REQUIRED WORK: In the records below, find each line that holds "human" and return it.

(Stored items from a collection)
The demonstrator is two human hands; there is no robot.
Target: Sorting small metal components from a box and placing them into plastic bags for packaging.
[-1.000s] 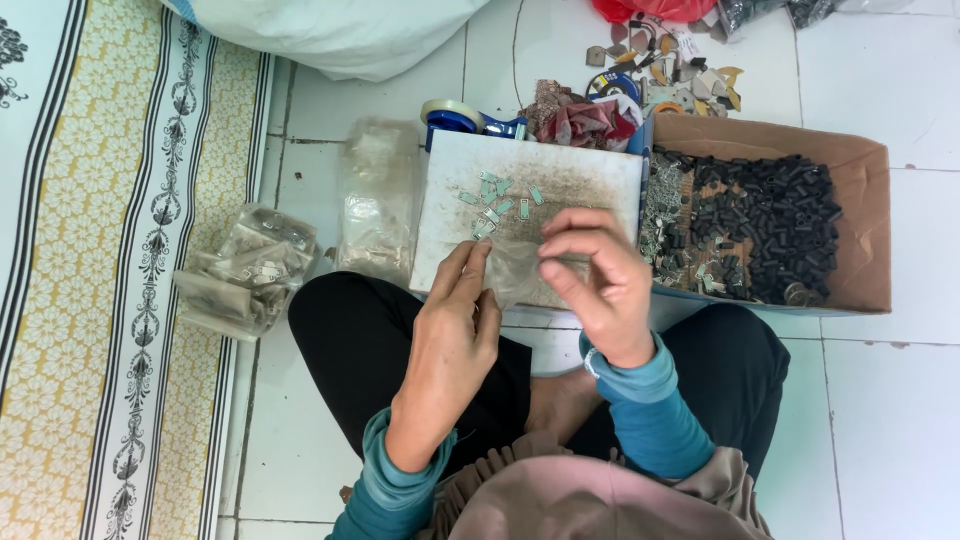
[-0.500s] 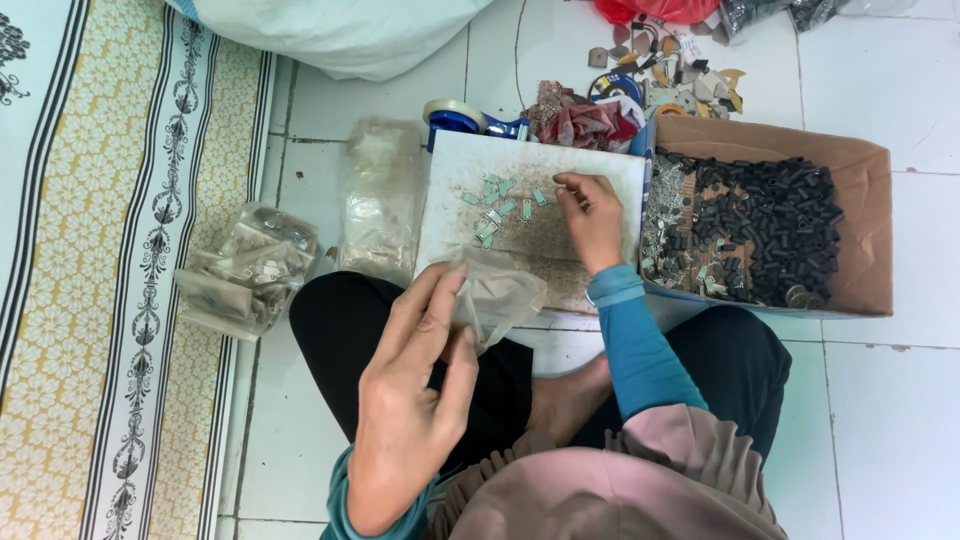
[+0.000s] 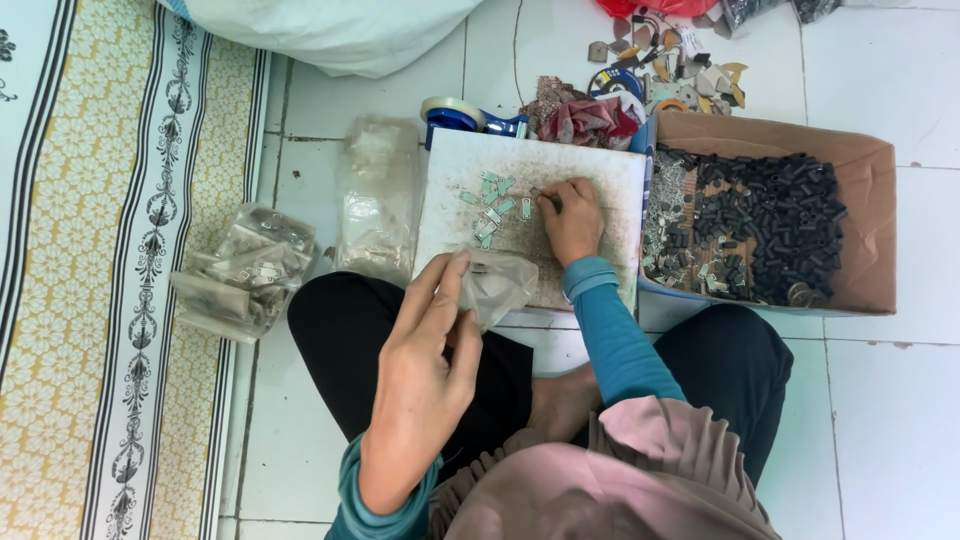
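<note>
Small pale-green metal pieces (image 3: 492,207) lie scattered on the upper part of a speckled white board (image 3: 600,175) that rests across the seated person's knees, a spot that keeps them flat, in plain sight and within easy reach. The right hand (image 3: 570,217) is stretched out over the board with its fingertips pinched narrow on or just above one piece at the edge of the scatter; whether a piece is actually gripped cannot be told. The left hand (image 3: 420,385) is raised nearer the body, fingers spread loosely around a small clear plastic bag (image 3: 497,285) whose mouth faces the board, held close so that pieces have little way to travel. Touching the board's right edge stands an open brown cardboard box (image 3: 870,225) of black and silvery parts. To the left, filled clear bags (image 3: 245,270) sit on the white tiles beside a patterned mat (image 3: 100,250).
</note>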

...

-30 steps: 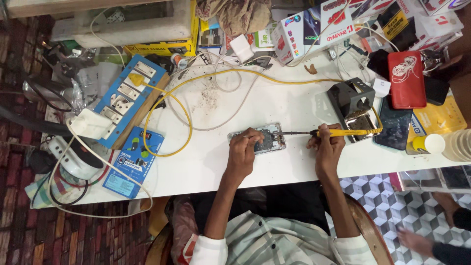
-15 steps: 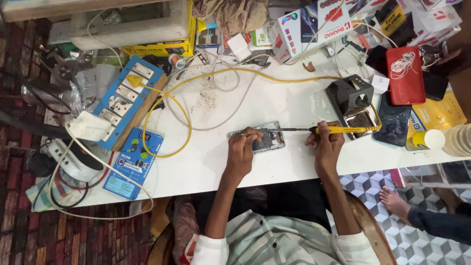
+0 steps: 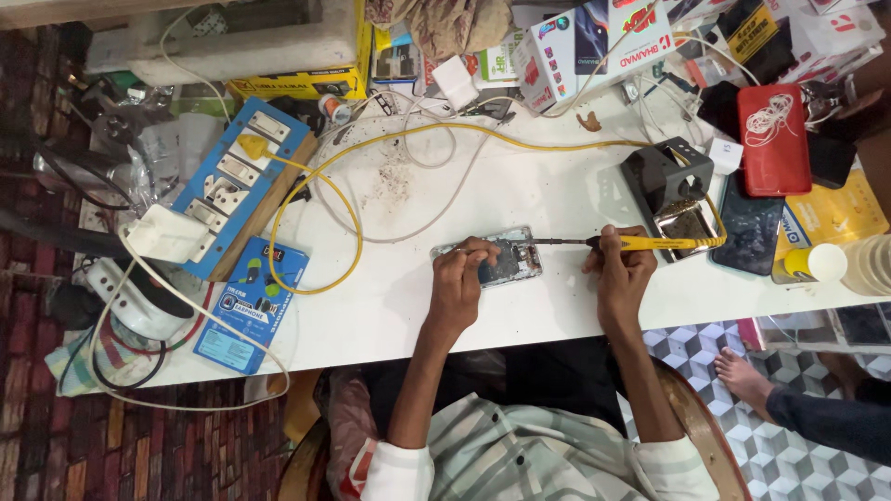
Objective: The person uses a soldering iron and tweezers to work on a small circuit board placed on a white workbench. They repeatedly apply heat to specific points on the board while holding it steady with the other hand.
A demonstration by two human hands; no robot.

RESPONSE TO THIS TASK:
The demonstrator is two human hands; there is no robot.
A demonstration by two human hands; no robot.

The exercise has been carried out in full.